Your comment seems very illogical.
He’ll be out of law school by the time he’s in office, anyway.
@ Kathryn – I thought he was a 2L.
@ guestuser – I am married to an attorney, and we got married while she was in law school. I assure you that her schedule didn’t include time for all of the various council meetings and work sessions, in addition to constituent meetings, school and the bar exam. I’m sure he’s a very bright and capable young man, but I understand the time commitment required of both law school and public service. I wasn’t making a judgement on the qualifications of the legal profession for governance. I’ll leave that to Juan.
That is a fair observation. But in complete disclosure lets admit that his the other two folks in the race are 1) an restaurant owner and 2) also an attorney. Neither of these professions lend themselves to the time commitments we would like to see from our councilmembers. That being said, I don’t know if there is any career that does – and I wouldn’t propose letting only the uber rich, retired, or unemployed/homeless serving on council.
If anyone knows what he’s getting into, it’s Daniel Coble–his dad was not only mayor, but a practicing lawyer….

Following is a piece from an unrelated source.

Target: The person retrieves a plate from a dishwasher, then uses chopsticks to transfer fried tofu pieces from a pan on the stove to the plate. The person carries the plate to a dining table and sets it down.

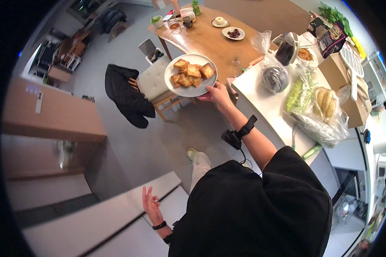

@ guestuser- agreed. I was making the assertion that being a law student wasn’t conducive to being on council. Generally, our elected bodies are full of lawyers, and restauranteurs, for that matter. Well, and uber-rich restauranteurs and lawyers to be fair. I definitely agree though that politics shouldn’t be a rich/retired/unemployed person’s game.
@ Kathryn – agreed, he should know.
I hope his dad is a better lawyer than a mayor.
How is he going to handle an associate position with a law firm and have time for city council? Most new lawyers I know are required to work 12-14 hours a day 5-7 days a week if they ever wish to make partner. Or is he going to be one of those strip-mall slip-and-fall type lawyers?
I haven’t decided who to support, but Daniel sounds like an intelligent, thoughtful young man. I believe that Bob Coble was a good mayor, and I know he is a good man. I don’t know how anyone finds time to serve on City or County council, but they do. I’m not sure why it’s a bigger deal with Daniel.
@ Kathy – “I believe that Bob Coble was a good mayor” – That’s where you are wrong. How many millions were wasted, how much was lost, and how much harm was done during his reign?
He might be a good guy though, but he certainly screwed the city over with his buddies EW and Austin.